SODAS Lecture with Arthur Spirling
Title: Model Complexity for Supervised Learning: Why Simple Models Almost Always Work Best, And Why It Matters for Applied Research
Abstract: Inspired by other fields, political scientists have embraced the use of supervised learning for prediction, inference, measurement and description. In doing so, they typically use flexible models of considerable complexity that have proved successful in non-social science settings. Yet there appear to be profound limits to the payoff of such approaches, at least relative to the alternative of using very simple (generalized linear) models for such tasks. We explain why this is, how to identify the problems for which this will be true, and what to do about it. We show that the intrinsic dimension of political science data is low, and this means returns to complexity are muted or non-existent. We provide a theory of “data curation” to explain this state of affairs. Our approach allows us to diagnose when simple models are optimal, and to provide advice for practitioners seeking to use machine learning.

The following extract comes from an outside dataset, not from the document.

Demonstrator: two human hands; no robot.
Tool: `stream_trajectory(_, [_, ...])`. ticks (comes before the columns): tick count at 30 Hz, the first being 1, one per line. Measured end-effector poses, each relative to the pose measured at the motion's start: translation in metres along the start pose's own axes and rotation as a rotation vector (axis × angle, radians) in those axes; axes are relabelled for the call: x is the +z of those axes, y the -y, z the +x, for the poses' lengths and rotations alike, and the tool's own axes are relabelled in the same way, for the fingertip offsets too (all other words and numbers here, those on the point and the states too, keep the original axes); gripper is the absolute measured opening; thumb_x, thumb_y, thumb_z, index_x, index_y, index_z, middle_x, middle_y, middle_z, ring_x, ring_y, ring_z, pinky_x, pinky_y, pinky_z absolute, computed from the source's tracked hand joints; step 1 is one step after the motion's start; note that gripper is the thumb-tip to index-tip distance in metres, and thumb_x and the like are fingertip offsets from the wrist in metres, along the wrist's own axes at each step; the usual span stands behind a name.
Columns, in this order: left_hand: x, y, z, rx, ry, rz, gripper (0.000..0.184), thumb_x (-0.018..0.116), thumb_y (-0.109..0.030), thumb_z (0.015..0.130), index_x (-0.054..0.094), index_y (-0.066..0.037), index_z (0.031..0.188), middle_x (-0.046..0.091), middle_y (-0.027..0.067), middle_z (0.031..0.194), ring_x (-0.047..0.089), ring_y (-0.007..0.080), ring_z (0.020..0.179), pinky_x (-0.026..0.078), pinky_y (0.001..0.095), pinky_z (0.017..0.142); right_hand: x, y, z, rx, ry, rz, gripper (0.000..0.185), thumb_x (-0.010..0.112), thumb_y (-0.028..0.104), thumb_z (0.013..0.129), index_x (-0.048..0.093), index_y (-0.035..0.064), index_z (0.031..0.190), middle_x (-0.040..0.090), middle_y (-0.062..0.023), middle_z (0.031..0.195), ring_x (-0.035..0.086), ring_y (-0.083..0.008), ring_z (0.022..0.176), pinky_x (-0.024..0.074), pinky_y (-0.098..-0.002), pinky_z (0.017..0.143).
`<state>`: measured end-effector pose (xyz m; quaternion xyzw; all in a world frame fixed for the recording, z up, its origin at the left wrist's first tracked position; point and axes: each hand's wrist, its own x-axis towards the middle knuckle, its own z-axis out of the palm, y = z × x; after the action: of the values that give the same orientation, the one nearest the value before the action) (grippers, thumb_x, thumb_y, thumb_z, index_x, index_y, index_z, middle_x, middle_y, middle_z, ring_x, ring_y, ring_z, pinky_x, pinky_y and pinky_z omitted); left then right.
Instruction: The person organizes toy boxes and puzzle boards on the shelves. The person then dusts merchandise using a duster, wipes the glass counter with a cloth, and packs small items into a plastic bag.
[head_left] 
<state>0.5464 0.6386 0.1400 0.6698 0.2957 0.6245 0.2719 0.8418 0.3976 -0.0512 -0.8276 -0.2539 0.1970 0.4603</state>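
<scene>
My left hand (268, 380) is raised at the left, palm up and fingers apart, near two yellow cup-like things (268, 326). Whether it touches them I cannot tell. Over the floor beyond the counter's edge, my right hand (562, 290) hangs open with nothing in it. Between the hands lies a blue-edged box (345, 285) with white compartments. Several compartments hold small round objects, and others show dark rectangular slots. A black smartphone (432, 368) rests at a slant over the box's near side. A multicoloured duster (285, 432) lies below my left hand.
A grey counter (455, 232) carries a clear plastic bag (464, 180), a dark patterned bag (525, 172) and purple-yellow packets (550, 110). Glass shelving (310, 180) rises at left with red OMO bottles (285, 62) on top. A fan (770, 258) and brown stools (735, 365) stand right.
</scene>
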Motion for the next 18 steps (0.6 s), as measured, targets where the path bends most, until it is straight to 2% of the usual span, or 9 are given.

Arthur Spirling is the Class of 1987 Professor of Politics and the Director of Graduate Studies. He received a bachelor's and master's degree from the London School of Economics, and a master's degree and PhD from the University of Rochester. Previously, he served on the faculties of Harvard University and New York University.
Spirling's research centers on quantitative methods for analyzing political behavior, especially institutional development and the use of text-as-data. His work on these subjects has appeared in outlets such as the American Political Science Review, the American Journal of Political Science and the Journal of the American Statistical Association. Currently he is active on problems at the intersection of data science and social science, including those related to machine learning, and large language models.
He previously won teaching and mentoring awards at Harvard and NYU, along with the "Emerging Scholar" prize from the Society for Political Methodology.